И тут случилась оказия. В субботнее утро предпоследней августовской недели под окнами больницы загрохотал мощный мотор самосвала. В больницу привез заказанные еще месяц назад медикаменты шумный, горластый парень Джанибек, и выяснилось, что дальше он едет в Целиноград, выполнять более серьезные, связанные с грузоперевозками задачи. У Саввы от феноменальной возможности сегодня же увидеть Тому в зобу дыхание сперло, тем более что впереди маячили два законных, положенных ему всего раз в месяц выходных. Дабы не упустить заветный шанс, он выглянул в открытое больничное окно и крикнул пристрастно проверяющему гигантские колеса самосвала Джанибеку:
– Джанибек, подбросишь меня до Алексеевки?
– Подбросить-то подброшу, только места в кабине нет, правое сиденье в ремонте, да и в кузове сесть не получится. Будешь, доктор, стоять всю дорогу – подвезу, – не отрываясь от левой задней шины, задушевно, но с каким-то неизъяснимым азиатским подвохом произнес брюнетистый Джанибек.
– Ничего, Джанибек, постою.
В стоячем положении доктору предстояло отмотать около трехсот километров. А ведь Базарбай предупреждал, что шофер больно лихой.
– Дождался бы ты, Лексеич, другого, этот тебя утрясет совсем, – вздыхал он с искренним переживанием на плоском добродушном лице, наблюдая торопливые сборы доктора в дорогу и покачивая головой на манер китайского болванчика.
– Э-э, нет, Базарбай, до Москвы еще полторы недели – столько мне не вытерпеть. Тебе хорошо рассуждать, когда у тебя вон жена каждый день под боком. На службе и то исправно посещает. – Закинув за спину полупустой брезентовый рюкзак, Савва торопливо направился к выходу.
– Что да, то да, моя Зумрат еще как меня любит. – Базарбай пошел вслед за доктором и, продолжая негромко сокрушаться, смотрел из-под козырька гигантской ладони, как в лучах нещадно восходящего солнца тот стоймя устраивается в покато-неудобном, сплошняком заставленном крупногабаритными бидонами кузове.

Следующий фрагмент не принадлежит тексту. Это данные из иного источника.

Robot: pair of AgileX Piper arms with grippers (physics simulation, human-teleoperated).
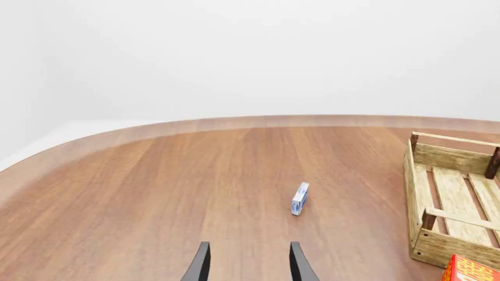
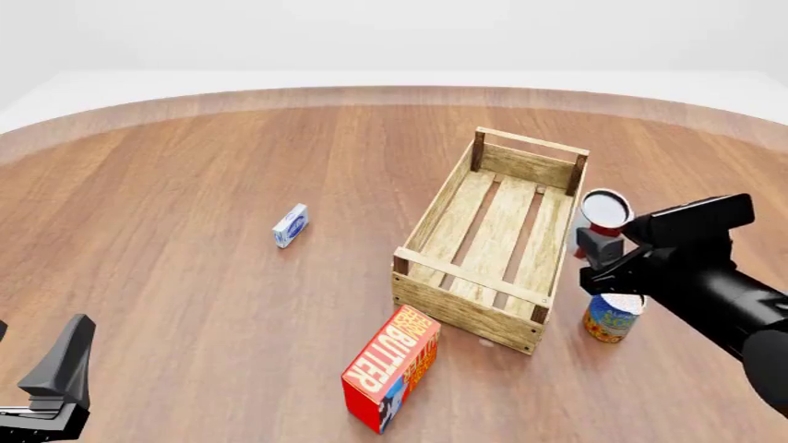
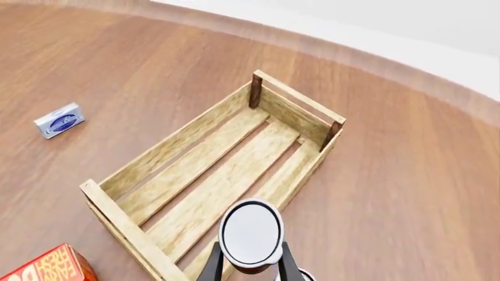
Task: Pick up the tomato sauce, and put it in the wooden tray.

Разухабистый Джанибек тронулся в путь без промедлений и тут же развил небывалую для самосвала скорость. Крепко вцепившись в не удобные борта, Савва подпрыгивал и сотрясался на ухабах так, что менялись местами внутренности, слезы от внезапно налетевшего встречного ветра ползли не как положено, к подбородку, а лихо разъезжались за уши, однако великая жажда погружения в Тамарино лоно затмевала все дорожные недостатки. Примерно через два с половиной часа начинающий доктор походил на густо припорошенного снегом компактного Деда Мороза. Сквозь нанесенный окружающей средой грим светили лишь узкие прорези глаз да чуть проглядывали розоватые обветренности губ. Сознание его пребывало в заторможенном состоянии, в ушах прочно засел грохот бидо нов в мелодичной аранжировке звона казахских степей. Наконец самосвал резко взбрыкнул и встал как вкопанный, потонув в беспросветном облаке пыли. «Все, приехали, – высунулся из окна кабины Джанибек, – небось зазноба-то заждалась, вот она тебя и обмоет, и приласкает». И, занырнув обратно в кабину, он загоготал энергичным жеребцом.